Now I have a decent supply of rice, beans, sugar, salt and so on, but all of it is still in the original bags. I want to move this to mylar bags in buckets for ease of storage and perhaps to prolong the quality of the stored items.

My question is, (and I am asking input from those who store goods in mylar and have used from that storage) when storing beans or rice (and sugar and salt) in mylar and then into 5 gallon buckets, is it better to use just one 5 gallon mylar bag to fill with rice (or other product) or to use smaller, say 1/2 gallon or 1 gallon bags of mylar to store the items in. It is only me and my wife and possibly a couple of grown kids and spouses to care for.
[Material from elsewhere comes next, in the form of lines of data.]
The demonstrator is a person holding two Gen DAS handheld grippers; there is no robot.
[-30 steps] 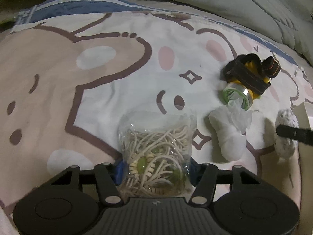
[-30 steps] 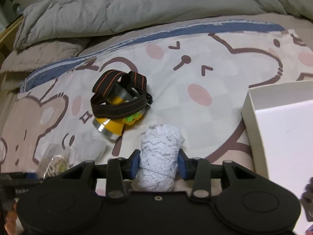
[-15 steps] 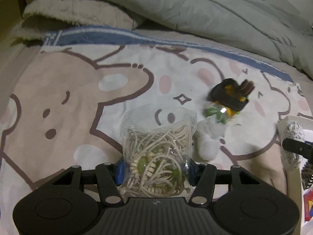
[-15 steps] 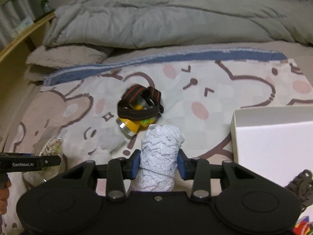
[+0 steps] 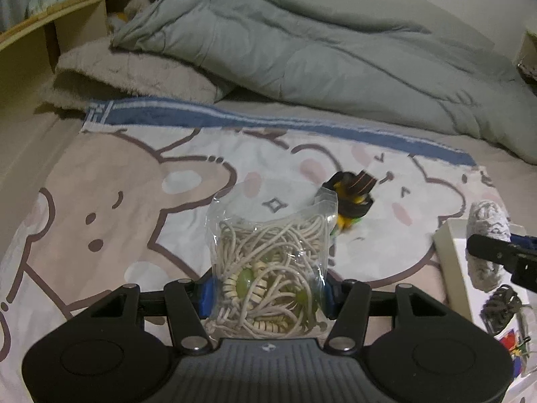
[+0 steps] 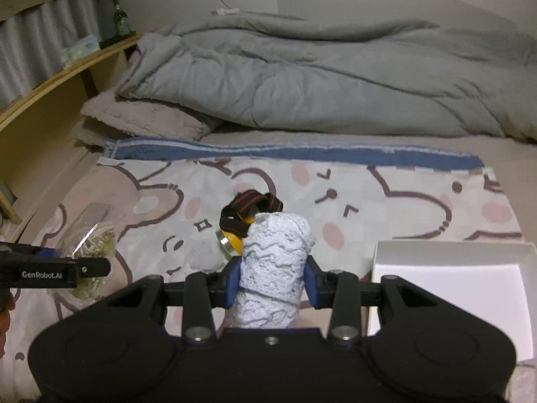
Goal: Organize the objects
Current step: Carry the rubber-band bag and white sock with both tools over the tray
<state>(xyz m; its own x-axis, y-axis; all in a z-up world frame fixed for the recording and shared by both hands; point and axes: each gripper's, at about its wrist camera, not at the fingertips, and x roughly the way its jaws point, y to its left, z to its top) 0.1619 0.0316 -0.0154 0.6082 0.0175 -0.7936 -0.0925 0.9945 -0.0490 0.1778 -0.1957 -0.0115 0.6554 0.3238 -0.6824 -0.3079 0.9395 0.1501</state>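
Note:
My left gripper (image 5: 266, 294) is shut on a clear bag of cream cords and green beads (image 5: 270, 265), held above the cartoon bedsheet. My right gripper (image 6: 272, 280) is shut on a roll of white lace (image 6: 273, 268), also lifted off the bed. In the left wrist view the lace roll (image 5: 488, 231) hangs over the edge of the white box (image 5: 449, 248) at the right. A yellow headlamp with a black and orange strap (image 6: 246, 218) lies on the sheet between them. A crumpled white wad (image 6: 204, 257) lies beside the headlamp.
A grey duvet (image 6: 319, 77) is heaped across the far side of the bed, with a beige pillow (image 6: 144, 117) at its left. A wooden shelf (image 6: 60, 74) runs along the left. The white box (image 6: 446, 268) holds a dark tangled item (image 5: 501, 305) and a colourful piece.
Both grippers have risen off the bed with their loads and tilted up, so the duvet and shelf have come into view. The headlamp and white wad now look smaller and farther off.

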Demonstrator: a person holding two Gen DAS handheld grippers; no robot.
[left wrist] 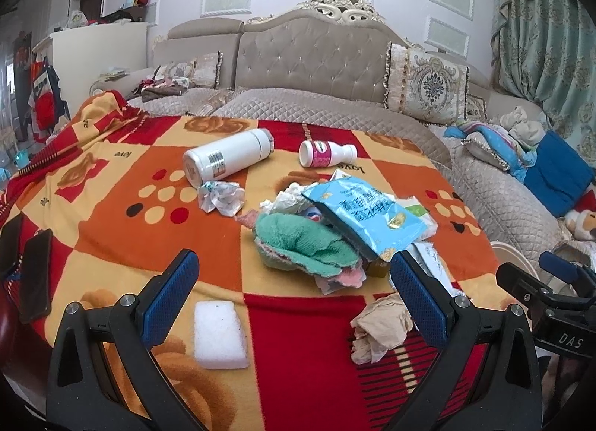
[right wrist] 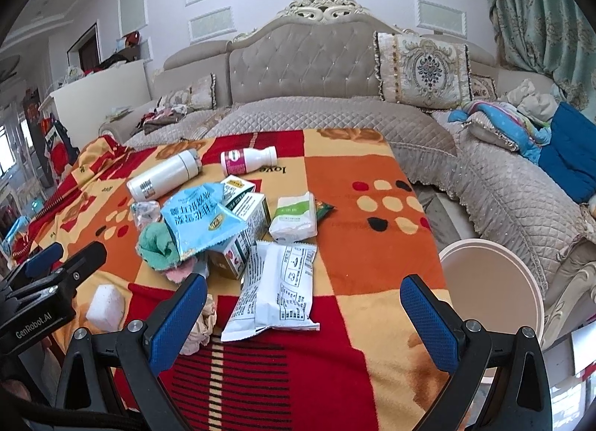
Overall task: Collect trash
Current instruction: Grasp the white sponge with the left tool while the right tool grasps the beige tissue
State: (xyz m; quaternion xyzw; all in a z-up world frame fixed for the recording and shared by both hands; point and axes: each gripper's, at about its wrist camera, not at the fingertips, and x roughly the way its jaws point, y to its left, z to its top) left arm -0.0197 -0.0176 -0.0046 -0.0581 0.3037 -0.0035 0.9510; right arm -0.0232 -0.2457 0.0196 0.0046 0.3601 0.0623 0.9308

We live in the Houston area, where it is not as cold nor as dry as in some other areas, and it seems to me it would be a better idea to store these items in the smaller bags since opening the larger bag would expose the remaining content to moisture, bugs and possible degradation. The cost of using only 1 of the 5 gallon mylar bags versus the cost of say 5 of the 1 gallon bags is not an issue. I am trying to find the right balance of keeping food stored for the day we need it and yet keep it in good condition once it is opened. This leads me to think that the use of the smaller bags, thus opening a bag to satisfy the needs for a shorter period of time leaving all the remainder still sealed in a mylar bag is the best way to go. I've even seen some of those flat bottom, zip seal mylar bags of the 1/2 gallon or 1 gallon size that caught my eye. I would use the zip seal then heat seal the top of that, but would be able to use the zip seal to keep what's left "fresh" after the initial opening of the heat seal.

But I would like to hear from those that have experience with this firsthand.

Thanks for your input.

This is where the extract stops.